Der Arzt Helmut Lohrer machte deutlich, dass mit jedem Tag des anhaltenden Krieges in der Ukraine eine reale und wachsende Gefahr bestehe, dass die Welt in naher Zukunft in einen Atomkrieg geraten könne. „Mit jedem Tag des anhaltenden Krieges steigt das Risiko“, gab Lohrer zu bedenken. „Der Einsatz vieler Atomwaffen, wie er in einem Atomkrieg wahrscheinlich ist, würde nicht nur zu vielen Millionen Toten und Verletzen führen, sondern auch Verkehrswege, die Lebensmittelversorgung und das Gesundheitssystem zerstören“, so Lohrer: „Im Falle eines Atomkrieges wird es keine medizinische Hilfe geben, und wir Ärzte werden euch und uns nicht helfen können. Die Internationalen Ärztinnen und Ärzte für die Verhütung des Atomkrieges fordern: einen sofortigen Waffenstillstand, den Rückzug alle Invasionstruppen, die Unterlassung sämtlicher Maßnahmen, die zu einer weiteren Eskalation des Krieges führen, und den Verzicht auf den Einsatz von Atomwaffen durch alle atomar bewaffneten Staaten.“

Über Friedensaktivitäten an zwei erfolgreichen Beispielen berichtete dann Isabell Kuchta-Papp: „Die Internationale Kampagne zur Abschaffung von Atomwaffen (ICAN) erhielt 2017 den Friedensnobelpreis für ihre Arbeit, Aufmerksamkeit auf die katastrophalen Konsequenzen von Atomwaffen zu lenken und für ihre bahnbrechenden Bemühungen, ein vertragliches Verbot solcher Waffen zu erreichen.“

Die ICAN setze sich für ein totales Verbot der Herstellung, des Besitzes, der Lagerung und des Einsatzes von Atomwaffen ein.
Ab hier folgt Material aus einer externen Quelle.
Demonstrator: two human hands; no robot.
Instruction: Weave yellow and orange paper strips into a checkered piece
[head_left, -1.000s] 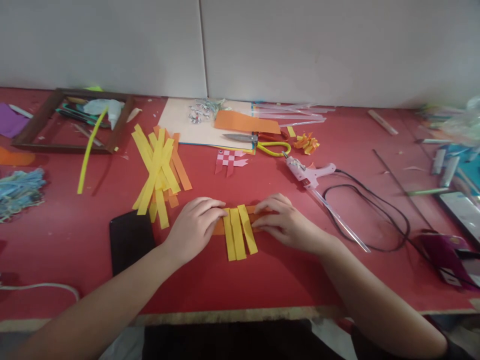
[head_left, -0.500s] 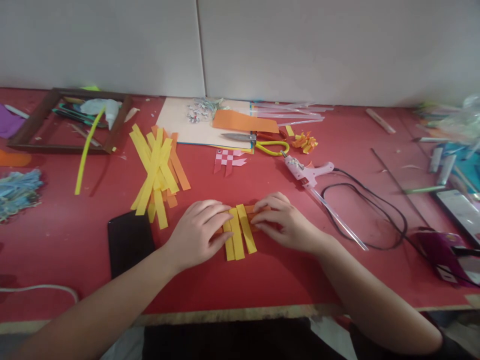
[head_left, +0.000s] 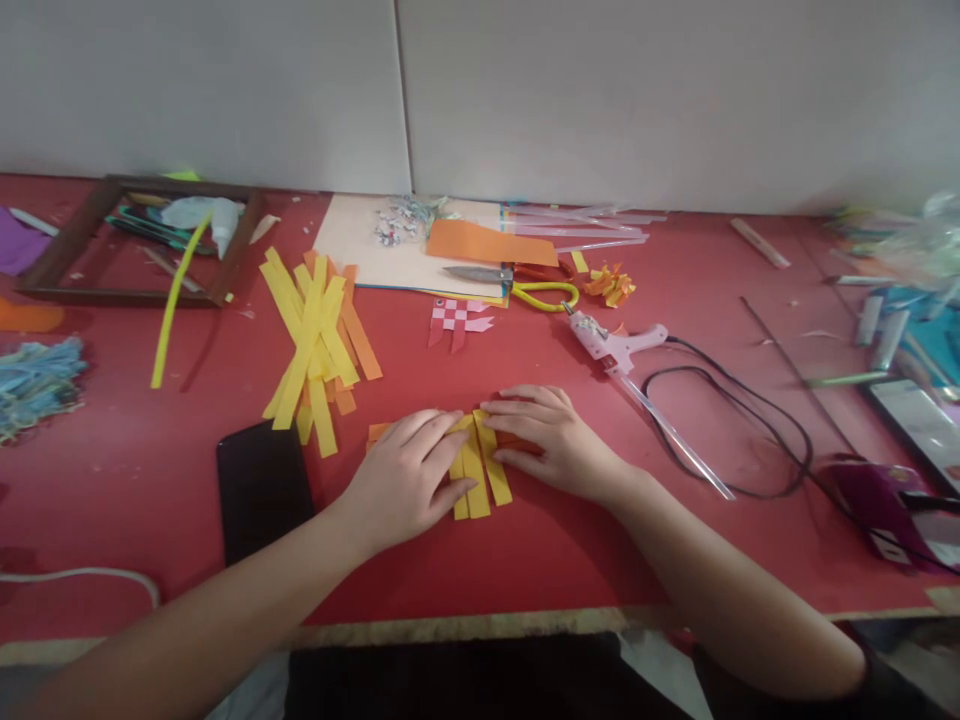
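Three yellow strips (head_left: 473, 455) lie between both hands (head_left: 405, 475).

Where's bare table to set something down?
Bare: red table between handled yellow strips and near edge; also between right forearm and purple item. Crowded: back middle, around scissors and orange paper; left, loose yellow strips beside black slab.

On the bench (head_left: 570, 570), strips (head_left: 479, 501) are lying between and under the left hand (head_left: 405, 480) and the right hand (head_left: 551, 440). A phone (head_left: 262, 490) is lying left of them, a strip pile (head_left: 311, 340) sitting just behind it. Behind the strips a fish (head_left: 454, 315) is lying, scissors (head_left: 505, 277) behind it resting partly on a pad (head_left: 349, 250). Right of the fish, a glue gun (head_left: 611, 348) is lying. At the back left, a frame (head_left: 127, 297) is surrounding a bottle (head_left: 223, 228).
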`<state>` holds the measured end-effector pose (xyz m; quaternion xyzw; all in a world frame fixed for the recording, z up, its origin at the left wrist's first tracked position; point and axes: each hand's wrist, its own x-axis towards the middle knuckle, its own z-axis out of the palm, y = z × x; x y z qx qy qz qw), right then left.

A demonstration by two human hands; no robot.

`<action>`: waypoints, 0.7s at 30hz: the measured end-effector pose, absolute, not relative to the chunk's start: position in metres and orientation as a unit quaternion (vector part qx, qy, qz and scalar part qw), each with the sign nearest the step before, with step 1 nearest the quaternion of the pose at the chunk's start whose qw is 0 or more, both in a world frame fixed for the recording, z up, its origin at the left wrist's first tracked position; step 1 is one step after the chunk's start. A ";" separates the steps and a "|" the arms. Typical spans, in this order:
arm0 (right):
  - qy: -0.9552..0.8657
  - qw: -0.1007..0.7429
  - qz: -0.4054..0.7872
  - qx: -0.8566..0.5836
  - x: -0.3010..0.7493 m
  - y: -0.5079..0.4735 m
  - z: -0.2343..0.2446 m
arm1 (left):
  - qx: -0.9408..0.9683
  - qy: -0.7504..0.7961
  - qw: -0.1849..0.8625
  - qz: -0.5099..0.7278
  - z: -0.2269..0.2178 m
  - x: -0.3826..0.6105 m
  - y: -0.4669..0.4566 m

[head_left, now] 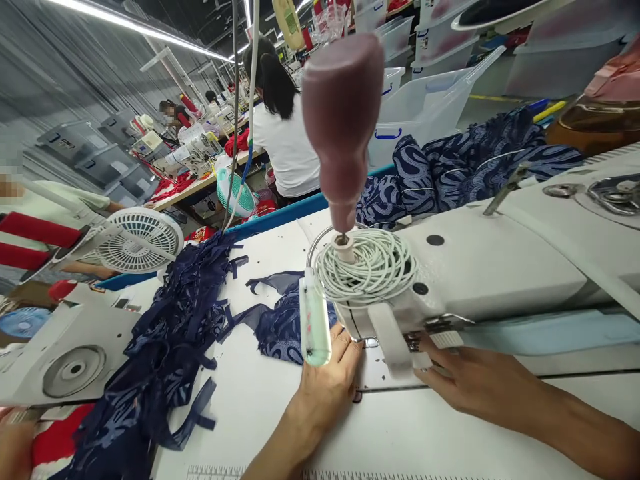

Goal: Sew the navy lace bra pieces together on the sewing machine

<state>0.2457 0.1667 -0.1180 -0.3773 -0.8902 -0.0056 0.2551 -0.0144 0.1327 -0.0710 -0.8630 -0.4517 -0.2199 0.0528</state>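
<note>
We're resting our left hand [330,367] just beside the metal plate [383,382] of the sewing machine [480,247], fingers lying close together, while our right hand [470,377] is reaching its bent fingers in by the metal fittings [443,325]. Whether either is pinching anything, we're not managing to tell. The navy patterned fabric [280,337] is lying just beyond the left hand, partly hidden by a pale green oblong [315,323]. To be doing this well, we'd be guiding lightly, smoothing out folds and leaving fingertips clear of moving metal. Around us, the white tabletop [250,410] is carrying a long navy heap [170,313] on the left, and a coil of pale cord [395,267] is sitting on the machine. Behind it, more patterned cloth [440,177] is piling up. Farther out, a white fan [140,240] is standing left, a white-shirted co-worker [287,143] is facing away, and clear bins [430,100] are filling the right.
</note>
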 end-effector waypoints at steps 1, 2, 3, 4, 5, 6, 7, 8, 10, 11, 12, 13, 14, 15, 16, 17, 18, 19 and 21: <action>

Als zweites Beispiel nannte Kuchta-Papp die Organisation „Mayors for Peace“, die 1982 vom damaligen Bürgermeister von Hiroshima gegründet wurde. Ziel war und ist die Ächtung aller Atomwaffen. „Inzwischen haben sich weltweit über 8000 Städte, darunter auch Villingen-Schwenningen, in 166 Ländern dieser Bewegung angeschlossen“, berichtete Kuchta-Papp.

Mit einer Sonate in F-Dur, gespielt von Beate Holtzhauer an der Violine und Ekkehard Hausen am Cello, endete das einstündige Gedenken.